[Records for the exercise — start]
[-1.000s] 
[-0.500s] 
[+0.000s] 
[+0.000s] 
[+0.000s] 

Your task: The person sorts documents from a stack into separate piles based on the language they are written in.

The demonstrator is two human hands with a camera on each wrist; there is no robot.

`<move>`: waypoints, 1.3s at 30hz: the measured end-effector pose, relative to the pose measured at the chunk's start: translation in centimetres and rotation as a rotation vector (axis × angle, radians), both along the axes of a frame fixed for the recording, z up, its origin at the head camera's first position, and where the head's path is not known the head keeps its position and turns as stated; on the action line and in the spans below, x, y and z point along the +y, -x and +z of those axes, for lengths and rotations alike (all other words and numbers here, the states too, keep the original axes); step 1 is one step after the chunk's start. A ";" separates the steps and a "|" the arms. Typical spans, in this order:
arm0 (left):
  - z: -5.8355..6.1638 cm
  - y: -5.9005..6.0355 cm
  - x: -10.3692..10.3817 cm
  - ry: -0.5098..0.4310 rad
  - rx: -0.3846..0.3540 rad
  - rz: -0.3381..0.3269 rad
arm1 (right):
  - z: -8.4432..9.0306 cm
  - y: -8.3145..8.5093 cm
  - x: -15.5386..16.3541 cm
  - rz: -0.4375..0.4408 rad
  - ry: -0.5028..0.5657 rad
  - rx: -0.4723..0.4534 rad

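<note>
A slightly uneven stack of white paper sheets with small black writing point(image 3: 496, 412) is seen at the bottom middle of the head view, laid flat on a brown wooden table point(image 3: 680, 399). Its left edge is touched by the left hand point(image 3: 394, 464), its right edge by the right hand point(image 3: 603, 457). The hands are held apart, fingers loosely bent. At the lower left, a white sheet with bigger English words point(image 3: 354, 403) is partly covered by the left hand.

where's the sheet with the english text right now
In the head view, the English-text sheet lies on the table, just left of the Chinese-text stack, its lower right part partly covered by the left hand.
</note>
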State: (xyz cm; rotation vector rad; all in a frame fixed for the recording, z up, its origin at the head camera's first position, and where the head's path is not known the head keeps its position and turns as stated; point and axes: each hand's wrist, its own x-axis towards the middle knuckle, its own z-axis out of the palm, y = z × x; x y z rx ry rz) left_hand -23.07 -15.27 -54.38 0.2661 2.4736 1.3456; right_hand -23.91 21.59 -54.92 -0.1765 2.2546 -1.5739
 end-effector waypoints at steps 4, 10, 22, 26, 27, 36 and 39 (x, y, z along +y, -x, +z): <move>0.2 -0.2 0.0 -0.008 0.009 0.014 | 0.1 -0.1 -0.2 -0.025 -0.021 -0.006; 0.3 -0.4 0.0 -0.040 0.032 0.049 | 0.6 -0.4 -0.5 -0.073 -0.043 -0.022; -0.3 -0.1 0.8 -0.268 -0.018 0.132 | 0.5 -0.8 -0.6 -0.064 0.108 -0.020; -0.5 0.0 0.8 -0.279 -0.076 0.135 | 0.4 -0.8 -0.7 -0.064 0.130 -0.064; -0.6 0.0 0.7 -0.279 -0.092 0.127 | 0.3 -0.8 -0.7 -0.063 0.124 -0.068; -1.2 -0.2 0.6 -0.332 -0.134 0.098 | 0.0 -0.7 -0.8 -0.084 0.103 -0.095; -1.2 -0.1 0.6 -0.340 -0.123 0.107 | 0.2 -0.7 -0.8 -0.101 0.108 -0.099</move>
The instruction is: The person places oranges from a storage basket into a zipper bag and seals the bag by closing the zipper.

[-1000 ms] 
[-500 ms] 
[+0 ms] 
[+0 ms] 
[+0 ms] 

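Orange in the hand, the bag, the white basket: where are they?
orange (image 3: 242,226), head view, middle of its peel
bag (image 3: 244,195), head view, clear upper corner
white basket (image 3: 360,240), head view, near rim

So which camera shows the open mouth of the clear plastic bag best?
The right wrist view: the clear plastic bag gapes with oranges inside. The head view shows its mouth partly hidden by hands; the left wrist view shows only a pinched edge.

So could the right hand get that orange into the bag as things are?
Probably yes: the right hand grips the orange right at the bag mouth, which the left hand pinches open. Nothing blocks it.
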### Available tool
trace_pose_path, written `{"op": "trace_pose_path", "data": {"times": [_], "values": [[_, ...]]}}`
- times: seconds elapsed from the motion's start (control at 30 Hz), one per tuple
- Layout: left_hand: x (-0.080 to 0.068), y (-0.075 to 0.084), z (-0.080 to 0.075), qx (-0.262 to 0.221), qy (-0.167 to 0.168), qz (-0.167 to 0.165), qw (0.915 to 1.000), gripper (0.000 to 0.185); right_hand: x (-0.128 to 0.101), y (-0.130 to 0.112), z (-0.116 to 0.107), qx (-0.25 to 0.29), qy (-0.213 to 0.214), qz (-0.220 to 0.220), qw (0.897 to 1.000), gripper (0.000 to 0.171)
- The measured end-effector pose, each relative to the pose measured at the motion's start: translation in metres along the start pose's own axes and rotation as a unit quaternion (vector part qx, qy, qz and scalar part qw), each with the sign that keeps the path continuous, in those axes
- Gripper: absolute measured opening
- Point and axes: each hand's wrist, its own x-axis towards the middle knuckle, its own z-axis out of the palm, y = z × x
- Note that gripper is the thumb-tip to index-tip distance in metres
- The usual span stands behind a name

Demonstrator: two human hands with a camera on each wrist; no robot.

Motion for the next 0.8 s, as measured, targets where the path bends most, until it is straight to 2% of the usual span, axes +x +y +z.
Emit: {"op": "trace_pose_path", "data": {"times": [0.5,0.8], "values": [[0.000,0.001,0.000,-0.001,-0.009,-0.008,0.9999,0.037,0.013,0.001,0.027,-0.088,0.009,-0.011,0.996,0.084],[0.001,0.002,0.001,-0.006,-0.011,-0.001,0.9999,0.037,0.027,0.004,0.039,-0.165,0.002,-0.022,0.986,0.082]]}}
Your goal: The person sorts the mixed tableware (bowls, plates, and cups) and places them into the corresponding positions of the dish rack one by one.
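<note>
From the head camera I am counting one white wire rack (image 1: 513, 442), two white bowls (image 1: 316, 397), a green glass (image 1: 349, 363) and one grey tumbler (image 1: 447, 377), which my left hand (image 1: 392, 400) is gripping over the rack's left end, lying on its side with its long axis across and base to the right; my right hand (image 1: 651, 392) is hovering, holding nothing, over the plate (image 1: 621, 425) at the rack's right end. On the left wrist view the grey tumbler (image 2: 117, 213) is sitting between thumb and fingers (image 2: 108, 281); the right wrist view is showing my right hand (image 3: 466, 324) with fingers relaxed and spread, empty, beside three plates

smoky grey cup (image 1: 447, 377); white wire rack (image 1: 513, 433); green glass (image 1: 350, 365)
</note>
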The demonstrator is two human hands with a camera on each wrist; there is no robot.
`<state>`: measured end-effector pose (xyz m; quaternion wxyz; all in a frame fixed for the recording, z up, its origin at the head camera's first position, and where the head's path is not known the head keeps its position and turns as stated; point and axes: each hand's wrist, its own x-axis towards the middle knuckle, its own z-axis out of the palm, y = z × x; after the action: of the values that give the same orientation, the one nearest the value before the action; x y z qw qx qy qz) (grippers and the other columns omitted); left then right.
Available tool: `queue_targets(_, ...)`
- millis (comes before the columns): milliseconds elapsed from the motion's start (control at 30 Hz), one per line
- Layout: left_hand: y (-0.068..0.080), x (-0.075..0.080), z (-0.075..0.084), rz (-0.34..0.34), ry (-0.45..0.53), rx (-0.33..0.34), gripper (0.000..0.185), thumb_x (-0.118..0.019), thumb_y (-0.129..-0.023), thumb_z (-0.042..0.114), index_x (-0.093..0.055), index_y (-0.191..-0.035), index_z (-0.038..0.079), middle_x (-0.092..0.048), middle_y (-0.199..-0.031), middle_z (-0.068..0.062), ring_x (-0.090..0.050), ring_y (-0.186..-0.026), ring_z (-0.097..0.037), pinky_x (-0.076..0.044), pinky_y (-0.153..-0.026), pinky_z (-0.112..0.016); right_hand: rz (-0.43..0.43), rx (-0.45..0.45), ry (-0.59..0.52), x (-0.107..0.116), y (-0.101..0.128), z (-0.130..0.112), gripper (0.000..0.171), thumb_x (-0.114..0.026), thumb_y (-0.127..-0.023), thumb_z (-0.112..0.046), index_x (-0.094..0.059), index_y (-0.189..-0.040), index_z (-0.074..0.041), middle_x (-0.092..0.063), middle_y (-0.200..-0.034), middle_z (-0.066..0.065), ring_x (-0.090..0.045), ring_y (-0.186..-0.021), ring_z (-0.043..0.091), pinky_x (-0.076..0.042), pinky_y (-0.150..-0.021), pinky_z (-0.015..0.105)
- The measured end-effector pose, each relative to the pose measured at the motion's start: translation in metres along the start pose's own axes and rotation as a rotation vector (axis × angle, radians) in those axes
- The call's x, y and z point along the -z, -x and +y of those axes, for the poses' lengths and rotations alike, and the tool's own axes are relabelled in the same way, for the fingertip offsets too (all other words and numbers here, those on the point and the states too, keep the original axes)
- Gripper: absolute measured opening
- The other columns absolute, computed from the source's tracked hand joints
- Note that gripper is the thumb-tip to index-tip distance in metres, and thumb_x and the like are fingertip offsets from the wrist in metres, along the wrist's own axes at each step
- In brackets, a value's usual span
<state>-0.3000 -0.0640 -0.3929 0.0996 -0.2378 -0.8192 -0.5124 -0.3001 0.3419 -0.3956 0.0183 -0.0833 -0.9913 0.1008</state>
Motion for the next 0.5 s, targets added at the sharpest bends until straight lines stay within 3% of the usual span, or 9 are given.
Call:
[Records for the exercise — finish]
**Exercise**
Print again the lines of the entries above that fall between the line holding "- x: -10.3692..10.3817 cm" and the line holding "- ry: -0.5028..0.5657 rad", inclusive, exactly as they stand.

**The answer**
  - x: -10.3692..10.3817 cm
  - ry: -0.5098..0.4310 rad
  - rx: -0.3846..0.3540 rad
  - rz: -0.3381..0.3269 rad
arm1 (right):
  - z: -8.4432..9.0306 cm
  - y: -8.3145..8.5093 cm
  - x: -15.5386..16.3541 cm
  - rz: -0.4375..0.4408 rad
  - ry: -0.5028..0.5657 rad

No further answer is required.